Showing posts with label Neighbors. Show all posts
Showing posts with label Neighbors. Show all posts

Tuesday, May 20, 2014

Neighbors (2014) – Review

Review: Neighbors is a funny R-rated comedy, but fails to aspire to anything more ambitious, interesting, or compelling. The film is about Mac and Kelly Radner, a young couple who has recently purchased their first home and had their first child. Life seems good. Everything changes, however, when a fraternity purchases the house next-door, constantly having wild parties and otherwise making life almost unbearable for Mac and Kelly. They have no choice but to engage in an escalating war of pranks in the hopes of getting the frat kicked out of school.

At face value, Neighbors is basically a film about warring generations: young college kids just looking to party and have a good time versus adults in their early to mid thirties (who still think they are young enough to lead the same lifestyle as the college kids, but old enough to have responsibilities and horrible hangovers to know that they are really just adults now and need to grow up). Director Nicholas Stoller tries his hand at a few broad jokes about the generational gap, but really the film does not quite capitalize on all the humor potential apparent in the narrative setup. More so, the film goes out of its way to undertake jokes that reference pop-culture, aim to shock, and of course pratfalls (because who does not like physical comedy – I wish I had not already seen the airbag jokes in the trailer though; they would have played so much better without the trailer spoiling them). Overall, the film is very funny – more or less checking all the boxes for modern R-rated comedy.
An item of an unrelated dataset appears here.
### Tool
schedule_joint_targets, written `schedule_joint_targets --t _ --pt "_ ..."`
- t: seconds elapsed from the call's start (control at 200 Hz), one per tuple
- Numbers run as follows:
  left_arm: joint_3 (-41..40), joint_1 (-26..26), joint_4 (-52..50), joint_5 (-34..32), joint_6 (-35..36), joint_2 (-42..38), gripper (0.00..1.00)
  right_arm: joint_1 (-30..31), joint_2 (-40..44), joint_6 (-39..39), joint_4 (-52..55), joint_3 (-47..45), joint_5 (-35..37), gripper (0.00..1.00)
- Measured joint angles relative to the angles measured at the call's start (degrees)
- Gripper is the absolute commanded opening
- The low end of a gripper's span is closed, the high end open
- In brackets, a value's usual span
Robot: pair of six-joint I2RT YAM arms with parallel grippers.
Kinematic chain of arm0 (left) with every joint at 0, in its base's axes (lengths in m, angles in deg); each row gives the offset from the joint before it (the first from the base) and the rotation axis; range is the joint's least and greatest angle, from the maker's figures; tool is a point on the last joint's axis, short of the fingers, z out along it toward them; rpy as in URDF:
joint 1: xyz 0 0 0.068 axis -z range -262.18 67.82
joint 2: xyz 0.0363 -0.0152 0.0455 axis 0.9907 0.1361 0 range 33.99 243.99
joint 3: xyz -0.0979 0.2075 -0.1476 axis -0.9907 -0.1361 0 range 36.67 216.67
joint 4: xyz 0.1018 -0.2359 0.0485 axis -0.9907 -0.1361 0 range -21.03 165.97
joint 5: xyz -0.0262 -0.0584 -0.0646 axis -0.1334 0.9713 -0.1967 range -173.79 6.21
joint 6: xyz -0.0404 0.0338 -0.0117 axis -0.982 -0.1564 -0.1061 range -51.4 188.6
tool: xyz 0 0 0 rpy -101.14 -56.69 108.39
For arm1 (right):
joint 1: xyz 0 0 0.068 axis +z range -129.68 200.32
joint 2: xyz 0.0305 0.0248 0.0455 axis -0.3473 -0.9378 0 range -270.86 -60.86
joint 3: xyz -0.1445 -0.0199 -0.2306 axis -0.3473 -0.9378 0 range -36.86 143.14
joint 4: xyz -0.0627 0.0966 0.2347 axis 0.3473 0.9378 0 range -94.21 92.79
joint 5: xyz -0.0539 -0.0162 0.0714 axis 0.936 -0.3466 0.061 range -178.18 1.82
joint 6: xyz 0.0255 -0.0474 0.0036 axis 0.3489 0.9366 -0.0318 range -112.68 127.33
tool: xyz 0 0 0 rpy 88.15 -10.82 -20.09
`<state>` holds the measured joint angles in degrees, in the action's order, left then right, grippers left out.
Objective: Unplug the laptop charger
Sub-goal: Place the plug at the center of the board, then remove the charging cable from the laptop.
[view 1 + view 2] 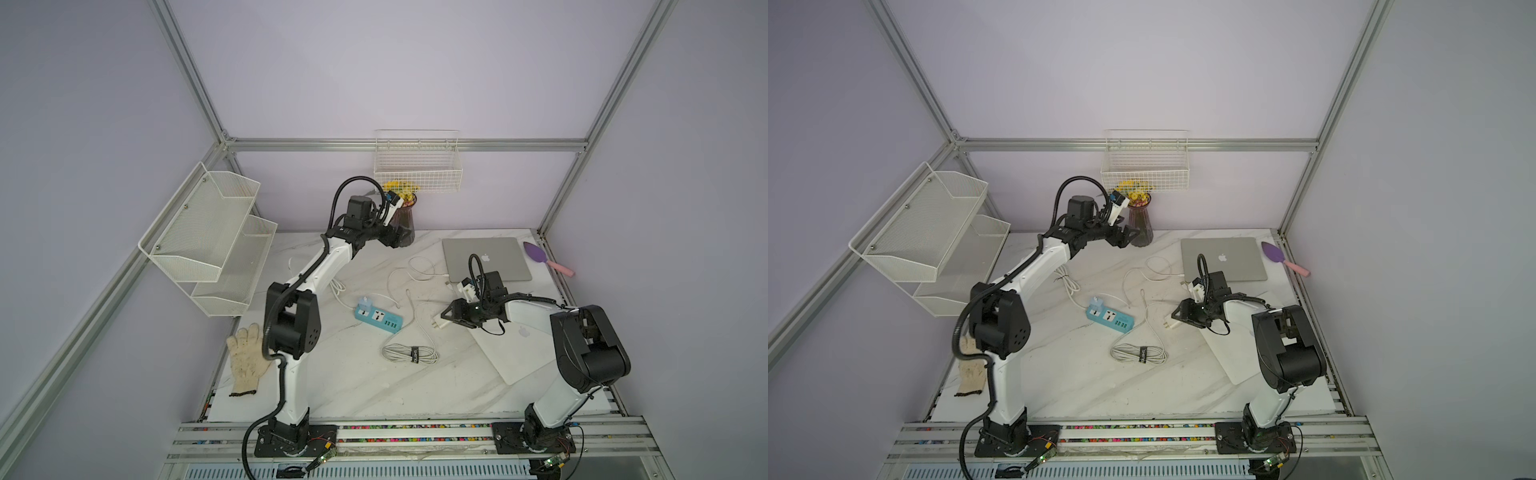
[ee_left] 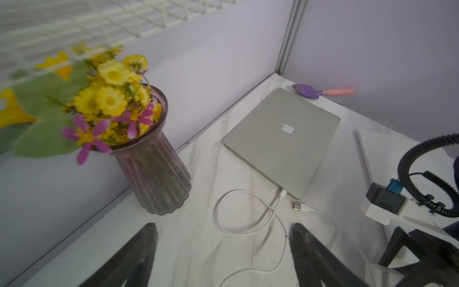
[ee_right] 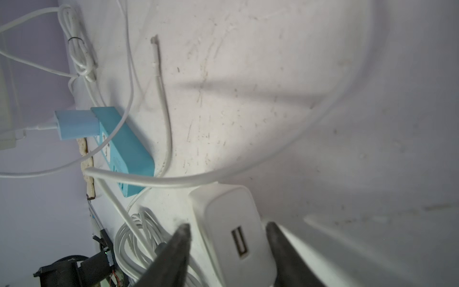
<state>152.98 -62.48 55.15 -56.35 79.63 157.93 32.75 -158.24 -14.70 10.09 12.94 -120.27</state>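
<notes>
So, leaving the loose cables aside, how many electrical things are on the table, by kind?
Laptops: 2 (silver laptop, white laptop)
Power strips: 1 (teal power strip)
Plug-in bricks: 2 (white laptop charger, light-blue plug adapter)
Total: 5

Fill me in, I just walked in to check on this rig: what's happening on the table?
The right gripper has its open jaws either side of the white laptop charger, which lies on the marble table with its prongs clear of the blue power strip, so it is already unplugged. A light-blue plug adapter sits in the strip. The left gripper hovers open and empty near the flower vase at the back.
</notes>
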Motion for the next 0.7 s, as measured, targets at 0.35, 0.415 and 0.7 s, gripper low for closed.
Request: schedule_joint_targets --t 0.35,0.415,0.7 --pt "24.3 8.2 -15.9 0.9 11.6 22.2 0.94 -0.7 7.2 -0.8 1.9 14.3 13.8 0.71" --pt "25.3 9.4 -16.3 0.7 12.5 24.1 0.94 -1.2 4.1 -1.0 -0.3 19.2 14.1 0.71" --pt "28.2 10.6 -16.6 -1.5 13.7 31.6 0.89 -1.4 -9.1 -1.4 -4.8 24.9 12.2 0.68"
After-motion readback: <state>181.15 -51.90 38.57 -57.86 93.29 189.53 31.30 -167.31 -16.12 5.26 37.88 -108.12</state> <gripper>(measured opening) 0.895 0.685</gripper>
That said, the film never really tries to be anything more, which is fine, but the audience never really cares about any of the characters. What works really well about the best comedies is that not only do they make us laugh but we also feel absorbed in the story. Here, the story is an afterthought, merely existing as a way to allow the filmmakers to move from one joke to the next. The plot serves the jokes instead of the jokes supporting the overall narrative. Mac and Kelly are likable characters, and the supporting cast is made up of funny and enjoyable characters, but the narrative is very weak, and Stoller never gives the audiences moments to invest in Mac and Kelly – everything is just a joke, while the plot and characters (for the most part) are very thin. There is no real drama or emotion, which ultimately leaves the film feeling unsatisfying overall, even with the laughs.

The narrative structure too is very weak. The first two acts are actually fairly well done, but what brings down the narrative overall is its third act. Stoller wraps up the film seemingly very suddenly without a sense of real resolution. The film asks the audience to also care about the main frat characters and then leaves them out of the ending. Teddy, the frat president and nemesis of Mac and Kelly, is given a very vague and wholly unsatisfying conclusion as well. The film feels like it just ends in the middle of the third act, the audience left feeling like there is something missing.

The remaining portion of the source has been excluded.